As the year draws to a close, I try to create a balance sheet of how I have fared, personally, professionally, wineally during the previous year. As always, the year was full of surprises. One lovely surprise was finding a copy of one of my favorite poems in a pile on my desk. This poem by Constantine P Cavafy is such a talisman for me. It reminds one to enjoy every minute of our journey. It also evokes my love of travel, curiosity to discover new places and meet new people and my sense of adventure. Like many people, this is one of the reasons that I love the wine business. It allows you to travel through a glass to visit a winery and feel centuries of tradition behind the meeting, to find communality with the most unlikely people. It also provides you with hours of sensory pleasure.
So to celebrate finding this poem, I will have a glass of Nykteri from Santorini this evening. I love Greek wines and this one particularly. It is made from 75% Assyrtiko, with Aidani and Athiri making up the rest. The wine is not a light one, with good concentration and focused flavors of baked apples, pear, and citrus. It sees 3 months in oak, which gives it some weight – the oak is nicely integrated. Lucky for me, I’m working at Maslow 6 later today and I can pick up a bottle.

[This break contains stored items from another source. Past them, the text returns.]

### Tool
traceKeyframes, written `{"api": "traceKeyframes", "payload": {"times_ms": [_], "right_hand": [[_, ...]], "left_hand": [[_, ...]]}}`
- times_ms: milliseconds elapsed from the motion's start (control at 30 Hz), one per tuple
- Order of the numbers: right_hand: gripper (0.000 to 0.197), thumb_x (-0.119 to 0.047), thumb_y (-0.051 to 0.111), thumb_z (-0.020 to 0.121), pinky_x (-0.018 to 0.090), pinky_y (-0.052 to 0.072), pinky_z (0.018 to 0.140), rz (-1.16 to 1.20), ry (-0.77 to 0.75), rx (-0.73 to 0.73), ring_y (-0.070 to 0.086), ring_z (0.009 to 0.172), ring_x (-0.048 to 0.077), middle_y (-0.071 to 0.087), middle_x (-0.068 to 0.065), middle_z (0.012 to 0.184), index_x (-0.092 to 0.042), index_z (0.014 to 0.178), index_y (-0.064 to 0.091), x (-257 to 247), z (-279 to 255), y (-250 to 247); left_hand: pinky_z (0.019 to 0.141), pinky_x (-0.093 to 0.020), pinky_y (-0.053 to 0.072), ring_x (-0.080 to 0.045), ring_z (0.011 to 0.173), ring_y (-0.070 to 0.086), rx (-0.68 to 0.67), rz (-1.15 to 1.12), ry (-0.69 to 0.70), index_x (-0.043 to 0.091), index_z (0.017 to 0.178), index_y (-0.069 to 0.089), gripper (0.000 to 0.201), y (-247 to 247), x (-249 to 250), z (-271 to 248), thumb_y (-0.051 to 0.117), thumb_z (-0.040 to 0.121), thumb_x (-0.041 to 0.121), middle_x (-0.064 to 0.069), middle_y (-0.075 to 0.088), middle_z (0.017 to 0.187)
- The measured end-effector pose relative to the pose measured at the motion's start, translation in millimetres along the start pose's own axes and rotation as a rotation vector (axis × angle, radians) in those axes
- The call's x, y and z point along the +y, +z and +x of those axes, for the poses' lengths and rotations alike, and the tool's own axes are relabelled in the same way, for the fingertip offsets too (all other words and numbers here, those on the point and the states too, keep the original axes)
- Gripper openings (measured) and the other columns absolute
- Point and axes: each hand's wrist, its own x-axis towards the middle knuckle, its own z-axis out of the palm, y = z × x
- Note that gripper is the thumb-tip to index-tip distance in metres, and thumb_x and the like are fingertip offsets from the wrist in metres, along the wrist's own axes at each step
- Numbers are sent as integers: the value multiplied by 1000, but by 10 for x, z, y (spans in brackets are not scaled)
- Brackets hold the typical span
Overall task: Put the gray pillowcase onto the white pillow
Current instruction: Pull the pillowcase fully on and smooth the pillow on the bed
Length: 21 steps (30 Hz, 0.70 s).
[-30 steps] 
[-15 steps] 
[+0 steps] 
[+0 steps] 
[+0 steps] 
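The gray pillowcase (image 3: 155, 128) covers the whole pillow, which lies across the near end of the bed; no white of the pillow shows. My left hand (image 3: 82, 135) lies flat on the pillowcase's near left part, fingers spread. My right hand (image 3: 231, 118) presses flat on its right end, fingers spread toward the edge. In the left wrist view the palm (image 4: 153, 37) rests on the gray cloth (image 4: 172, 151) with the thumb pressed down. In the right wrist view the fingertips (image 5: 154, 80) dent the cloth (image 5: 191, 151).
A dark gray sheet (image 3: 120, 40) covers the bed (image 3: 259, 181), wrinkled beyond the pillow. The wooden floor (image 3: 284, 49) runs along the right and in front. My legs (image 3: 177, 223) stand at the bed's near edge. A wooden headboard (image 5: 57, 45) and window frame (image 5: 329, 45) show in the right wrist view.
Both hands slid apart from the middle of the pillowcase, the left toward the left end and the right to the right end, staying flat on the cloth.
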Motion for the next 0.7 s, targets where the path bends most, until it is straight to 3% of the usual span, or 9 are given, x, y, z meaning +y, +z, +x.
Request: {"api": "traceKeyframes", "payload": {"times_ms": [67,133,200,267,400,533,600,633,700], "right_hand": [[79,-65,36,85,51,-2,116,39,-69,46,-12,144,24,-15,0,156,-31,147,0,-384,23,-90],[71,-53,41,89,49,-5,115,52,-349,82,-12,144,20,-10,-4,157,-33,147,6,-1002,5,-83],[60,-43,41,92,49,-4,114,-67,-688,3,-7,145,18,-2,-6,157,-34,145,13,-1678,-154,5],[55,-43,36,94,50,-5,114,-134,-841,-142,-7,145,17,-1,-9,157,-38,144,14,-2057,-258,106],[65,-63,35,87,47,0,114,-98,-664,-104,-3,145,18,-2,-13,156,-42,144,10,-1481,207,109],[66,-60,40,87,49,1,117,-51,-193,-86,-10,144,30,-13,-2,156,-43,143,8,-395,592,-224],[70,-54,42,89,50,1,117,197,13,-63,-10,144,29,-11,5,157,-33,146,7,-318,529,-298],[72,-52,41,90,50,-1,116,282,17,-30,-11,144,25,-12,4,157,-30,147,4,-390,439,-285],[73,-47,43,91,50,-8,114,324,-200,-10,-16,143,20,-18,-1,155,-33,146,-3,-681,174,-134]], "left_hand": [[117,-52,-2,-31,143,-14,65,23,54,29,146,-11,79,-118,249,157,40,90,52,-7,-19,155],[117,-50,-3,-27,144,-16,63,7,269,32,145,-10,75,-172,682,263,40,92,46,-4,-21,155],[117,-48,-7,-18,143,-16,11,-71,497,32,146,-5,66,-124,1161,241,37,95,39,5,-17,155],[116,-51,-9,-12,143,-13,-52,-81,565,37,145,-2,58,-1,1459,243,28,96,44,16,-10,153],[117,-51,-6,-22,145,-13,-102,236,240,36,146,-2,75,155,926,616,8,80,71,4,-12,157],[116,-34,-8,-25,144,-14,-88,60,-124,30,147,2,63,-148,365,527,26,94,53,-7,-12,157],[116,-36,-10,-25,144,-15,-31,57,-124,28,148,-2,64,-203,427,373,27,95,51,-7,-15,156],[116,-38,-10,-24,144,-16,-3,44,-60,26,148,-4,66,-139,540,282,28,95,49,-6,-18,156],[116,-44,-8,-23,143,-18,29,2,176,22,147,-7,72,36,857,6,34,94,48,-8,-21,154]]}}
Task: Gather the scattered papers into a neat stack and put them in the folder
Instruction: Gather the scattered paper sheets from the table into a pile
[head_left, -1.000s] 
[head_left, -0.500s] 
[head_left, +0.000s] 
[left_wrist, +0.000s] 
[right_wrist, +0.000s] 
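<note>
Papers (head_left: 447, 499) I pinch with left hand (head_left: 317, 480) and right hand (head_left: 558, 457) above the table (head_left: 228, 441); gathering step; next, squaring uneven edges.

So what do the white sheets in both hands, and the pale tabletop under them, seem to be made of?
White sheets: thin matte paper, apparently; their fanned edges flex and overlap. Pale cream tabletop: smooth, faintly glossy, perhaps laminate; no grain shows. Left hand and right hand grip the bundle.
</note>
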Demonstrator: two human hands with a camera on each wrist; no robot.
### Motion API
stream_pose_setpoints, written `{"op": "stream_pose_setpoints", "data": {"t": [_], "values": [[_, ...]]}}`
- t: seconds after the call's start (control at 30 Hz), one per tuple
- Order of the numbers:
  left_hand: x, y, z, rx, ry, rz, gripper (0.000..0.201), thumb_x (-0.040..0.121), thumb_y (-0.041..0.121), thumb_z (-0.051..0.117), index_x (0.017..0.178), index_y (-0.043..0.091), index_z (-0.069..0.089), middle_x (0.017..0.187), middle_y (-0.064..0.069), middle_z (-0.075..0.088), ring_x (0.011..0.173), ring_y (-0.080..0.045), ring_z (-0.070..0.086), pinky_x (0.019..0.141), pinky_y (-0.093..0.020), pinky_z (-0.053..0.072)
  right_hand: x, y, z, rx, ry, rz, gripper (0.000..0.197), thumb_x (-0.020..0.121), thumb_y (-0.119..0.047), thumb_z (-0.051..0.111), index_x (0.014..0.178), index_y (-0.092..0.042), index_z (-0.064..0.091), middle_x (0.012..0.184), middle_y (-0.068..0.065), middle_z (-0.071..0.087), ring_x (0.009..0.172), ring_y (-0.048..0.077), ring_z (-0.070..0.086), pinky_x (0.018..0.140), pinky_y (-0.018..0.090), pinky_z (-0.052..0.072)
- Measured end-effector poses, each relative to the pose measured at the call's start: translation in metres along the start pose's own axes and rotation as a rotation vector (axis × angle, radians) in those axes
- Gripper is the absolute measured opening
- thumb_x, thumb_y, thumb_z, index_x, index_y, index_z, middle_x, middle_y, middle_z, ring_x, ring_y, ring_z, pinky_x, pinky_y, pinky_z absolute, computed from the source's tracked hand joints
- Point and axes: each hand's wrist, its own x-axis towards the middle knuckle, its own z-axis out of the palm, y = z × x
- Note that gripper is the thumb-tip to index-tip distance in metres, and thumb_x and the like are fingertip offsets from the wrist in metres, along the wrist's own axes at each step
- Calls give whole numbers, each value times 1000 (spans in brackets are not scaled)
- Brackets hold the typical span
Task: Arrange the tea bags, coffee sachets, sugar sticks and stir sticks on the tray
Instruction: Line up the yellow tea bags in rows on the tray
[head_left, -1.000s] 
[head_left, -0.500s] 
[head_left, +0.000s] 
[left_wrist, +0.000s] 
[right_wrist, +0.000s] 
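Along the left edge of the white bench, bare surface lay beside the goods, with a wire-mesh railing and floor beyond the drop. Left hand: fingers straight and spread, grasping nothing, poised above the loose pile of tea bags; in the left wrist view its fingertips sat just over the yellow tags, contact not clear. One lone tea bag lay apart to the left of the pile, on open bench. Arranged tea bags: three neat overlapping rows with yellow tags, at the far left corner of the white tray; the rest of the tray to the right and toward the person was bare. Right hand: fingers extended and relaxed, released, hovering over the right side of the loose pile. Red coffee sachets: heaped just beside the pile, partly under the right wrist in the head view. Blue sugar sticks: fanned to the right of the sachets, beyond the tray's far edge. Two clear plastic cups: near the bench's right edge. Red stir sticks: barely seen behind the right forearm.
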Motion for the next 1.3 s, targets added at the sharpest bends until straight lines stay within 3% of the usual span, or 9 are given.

Here’s this fabulous poem:
When you set out for Ithaca
ask that your way be long,
full of adventure, full of instruction.
The Laistrygonians and the Cyclops,
angry Poseidon – do not fear them:
such as these you will never find
as long as your thought is lofty, if refined
emotion touches your spirit and your body.
The Laistrygonians and the Cyclops,
savage Poseidon you will not meet
unless you carry them in your soul,
unless your soul raises them up before you.
Ask that your way be long.
May there be many Summer mornings when,
with what gratitude, what joy –
you shall enter first-seen harbors;
may you stop at Phoenician trading centres,
and to buy good merchandise,
mother of pearl and coral, amber and ebony,
and sensuous perfumes of every kind,
sensuous perfumes as lavishly as you can;
to visit many Egyptian cities,
to gather stores of knowledge from the learned.
Have Ithaca always in your mind.
Your arrival there is what you are destined for.
But don’t in the least hurry the journey.
Better it last for years,
so that when you reach the island you are old,
rich with all you have gained on the way,
not expecting Ithaca to give you wealth.
Ithaca gave you a splendid journey.
Without her you would not have set out.
She hasn’t anything else to give you.
And if you find her poor, Ithaca hasn’t deceived you.
So wise you have become, of such experience,
that already you’ll have understood what these Ithacas mean.